This CD review is something of a special case, in that it actually comes from my own collection, and wasn’t bought specifically to review (and has been available since September 2016). However, it includes the last recorded work of John Renbourn, in a rare recorded collaboration with the almost equally influential Wizz Jones. Joint Control doesn’t, however, hark back to the heavily classically-influenced and mostly instrumental work that characterized so much of John post-Pentangle output. In fact, apart from one instrumental by Wizz, there are no original pieces on the album at all: rather, it’s a strong set of songs by two great guitarists who obviously enjoyed playing together on songs they must both have known from way back.
- ‘Hey Hey’ is the first instrumental on the CD, a version of the Big Bill Broonzy warhorse. However, even if John’s carefully constructed 2nd guitar part hadn’t given it an extra dimension, there’s an added poignancy: the sleeve notes suggest that this was the last thing they worked on together before John’s death in 2015.
- Dylan’s ‘Buckets Of Rain’ is a live version sung by John, and while he was never the strongest singer around, he was in good voice here.
- ‘Glory Of Love’ (Billy Hill) is one of the first songs I ever heard Wizz sing back in the ’60s: if you haven’t heard him sing it (or the Broonzy version by which he was strongly influenced), you really need to hear this to appreciate what a good guitarist he is. He sings it rather well here, too. John’s characteristic and nimble lead work doesn’t hurt at all, either.
- Mose Allison’s ‘Getting There’ sits somewhere on the borderline between blues and jazz, and seems to have been a regular feature of John’s solo sets. It suits his voice very well.
- While Wizz has sung many of Alan Tunbridge’s songs over the years, some may be more familiar with the version of ‘National Seven’ on John’s eponymous first album from 1965. This live version sung by Wizz is much closer to the way Tunbridge himself has recorded it, but with athletic lead guitar from John. Very, very good.
- ‘Mountain Rain’ is an outstanding story song by Archie Fisher, previously covered by Wizz on a studio album. I’m not familiar with that version, but this live version does it justice and then some.
- The Bahaman gospel singer Joseph Spence’s ‘Great Dream From Heaven’ (a.k.a. ‘Happy Meeting In Glory’) was long associated with the much-missed Davy Graham, and has much more of a jazz feel than the better-known version by Ry Cooder. It sounds to me more like a Renbourn solo than a guitar duet, but the sleeve notes don’t make it clear either way.
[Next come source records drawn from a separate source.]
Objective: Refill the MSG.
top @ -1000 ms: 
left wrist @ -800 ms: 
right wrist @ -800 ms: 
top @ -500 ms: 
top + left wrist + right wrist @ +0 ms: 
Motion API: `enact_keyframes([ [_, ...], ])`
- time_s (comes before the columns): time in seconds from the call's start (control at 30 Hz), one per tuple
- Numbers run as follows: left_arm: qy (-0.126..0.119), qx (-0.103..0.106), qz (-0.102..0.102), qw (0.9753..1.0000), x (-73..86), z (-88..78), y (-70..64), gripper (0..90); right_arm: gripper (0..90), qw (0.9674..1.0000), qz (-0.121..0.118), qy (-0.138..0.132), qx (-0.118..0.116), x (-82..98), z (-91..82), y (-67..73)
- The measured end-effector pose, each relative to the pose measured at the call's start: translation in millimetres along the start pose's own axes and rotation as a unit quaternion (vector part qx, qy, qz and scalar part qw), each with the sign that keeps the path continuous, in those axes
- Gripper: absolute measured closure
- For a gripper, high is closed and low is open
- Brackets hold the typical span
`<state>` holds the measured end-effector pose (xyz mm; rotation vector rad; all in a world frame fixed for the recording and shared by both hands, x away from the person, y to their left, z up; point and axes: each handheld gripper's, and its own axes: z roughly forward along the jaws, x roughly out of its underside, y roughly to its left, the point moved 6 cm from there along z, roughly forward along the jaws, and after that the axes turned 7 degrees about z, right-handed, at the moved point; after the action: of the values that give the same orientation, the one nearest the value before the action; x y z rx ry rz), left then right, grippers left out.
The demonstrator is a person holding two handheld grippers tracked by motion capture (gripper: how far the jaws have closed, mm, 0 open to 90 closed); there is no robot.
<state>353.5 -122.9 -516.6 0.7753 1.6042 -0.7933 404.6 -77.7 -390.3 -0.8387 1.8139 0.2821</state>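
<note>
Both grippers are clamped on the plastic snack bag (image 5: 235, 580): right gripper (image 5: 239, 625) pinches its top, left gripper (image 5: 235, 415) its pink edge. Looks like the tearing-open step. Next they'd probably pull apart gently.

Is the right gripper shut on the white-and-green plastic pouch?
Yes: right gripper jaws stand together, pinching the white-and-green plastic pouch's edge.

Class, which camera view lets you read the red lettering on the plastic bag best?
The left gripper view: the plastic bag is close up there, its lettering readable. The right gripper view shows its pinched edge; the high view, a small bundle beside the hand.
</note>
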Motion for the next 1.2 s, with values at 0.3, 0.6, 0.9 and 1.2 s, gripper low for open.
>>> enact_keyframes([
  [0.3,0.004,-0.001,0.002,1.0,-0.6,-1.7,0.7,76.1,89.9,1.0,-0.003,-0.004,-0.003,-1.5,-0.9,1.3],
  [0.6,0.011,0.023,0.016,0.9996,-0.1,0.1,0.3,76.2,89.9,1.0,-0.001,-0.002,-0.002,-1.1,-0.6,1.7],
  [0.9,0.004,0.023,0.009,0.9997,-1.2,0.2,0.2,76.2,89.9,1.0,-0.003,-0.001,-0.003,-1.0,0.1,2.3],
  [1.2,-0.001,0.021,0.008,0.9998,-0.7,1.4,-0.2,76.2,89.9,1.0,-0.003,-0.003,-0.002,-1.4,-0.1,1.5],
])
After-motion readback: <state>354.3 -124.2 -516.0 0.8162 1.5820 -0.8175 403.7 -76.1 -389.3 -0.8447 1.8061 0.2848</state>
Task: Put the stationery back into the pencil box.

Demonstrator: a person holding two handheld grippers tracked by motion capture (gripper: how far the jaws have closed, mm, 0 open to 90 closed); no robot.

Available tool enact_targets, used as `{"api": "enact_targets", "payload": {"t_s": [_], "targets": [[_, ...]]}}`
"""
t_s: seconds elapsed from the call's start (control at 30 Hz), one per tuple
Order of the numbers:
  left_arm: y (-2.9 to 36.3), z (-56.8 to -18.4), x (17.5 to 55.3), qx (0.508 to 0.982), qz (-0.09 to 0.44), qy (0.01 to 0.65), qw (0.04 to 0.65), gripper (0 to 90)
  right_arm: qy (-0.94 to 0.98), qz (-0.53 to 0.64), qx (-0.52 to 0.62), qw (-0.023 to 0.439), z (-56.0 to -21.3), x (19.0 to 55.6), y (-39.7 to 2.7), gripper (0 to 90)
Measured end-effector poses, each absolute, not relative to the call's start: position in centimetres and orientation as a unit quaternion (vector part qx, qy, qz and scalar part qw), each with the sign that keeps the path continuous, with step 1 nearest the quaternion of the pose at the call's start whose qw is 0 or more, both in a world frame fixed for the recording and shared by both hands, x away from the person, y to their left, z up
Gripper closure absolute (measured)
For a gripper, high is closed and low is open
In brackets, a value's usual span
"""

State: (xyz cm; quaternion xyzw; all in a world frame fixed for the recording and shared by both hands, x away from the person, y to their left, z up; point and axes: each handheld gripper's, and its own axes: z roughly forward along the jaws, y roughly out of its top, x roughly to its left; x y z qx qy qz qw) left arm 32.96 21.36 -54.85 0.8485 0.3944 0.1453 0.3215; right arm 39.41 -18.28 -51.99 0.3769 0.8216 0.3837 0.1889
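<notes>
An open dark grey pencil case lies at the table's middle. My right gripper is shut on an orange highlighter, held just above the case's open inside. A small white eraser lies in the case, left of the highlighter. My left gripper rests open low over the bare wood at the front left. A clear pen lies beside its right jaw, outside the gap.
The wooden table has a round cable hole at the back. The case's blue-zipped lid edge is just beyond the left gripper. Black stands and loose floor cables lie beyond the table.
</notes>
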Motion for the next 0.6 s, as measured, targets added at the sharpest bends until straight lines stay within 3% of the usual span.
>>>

- ‘Strolling Down The Highway’ is another song of musical vagrancy, this time by Bert Jansch, from his first album, of course. (1965 was a good year for Folk Baroque…) Good version.
- ‘In Stormy Weather’ is a typically wistful song by the greatly underrated Al Jones, another track previously recorded by Wizz on Lucky The Man.
- Balham Moon is the only original on the CD, an atmospheric instrumental by Wizz with a second guitar part added by John.
- Perhaps the only Renbourn recorded performance I could never altogether like was his version of Jackson C. Frank’s ‘Blues Run The Game’, where the song seemed to get lost in the pace of the accompaniment. I preferred the original, or even Bert Jansch’s slower, more emotional version. The version here, sung by Wizz, is closer to Frank’s. I still prefer Frank’s vocals, but the tasteful lead guitar does work very well.
- Wizz’s guitar on Bert Jansch’s ‘Fresh As A Sweet Sunday Morning’ is less complex than the original, but the song suits his voice and John’s guitar is everything you’d expect.
- ‘Joint Control’ is an early Bert Jansch instrumental and this version is very reminiscent of Jansch and Renbourn circa the Bert and John Very classy.
There are quite a few videos around showing John and Wizz playing together, including versions of some of the pieces here, but unfortunately the recording quality tends to be low. Some of the tracks here are also live, but professionally recorded, and the difference is startling. This is comfortable, nostalgic fare, not novelty and dramatic experimentation, but it it’s a suitable finale to John Renbourn’s distinguished career, looking back over many decades of fine music and fine performances.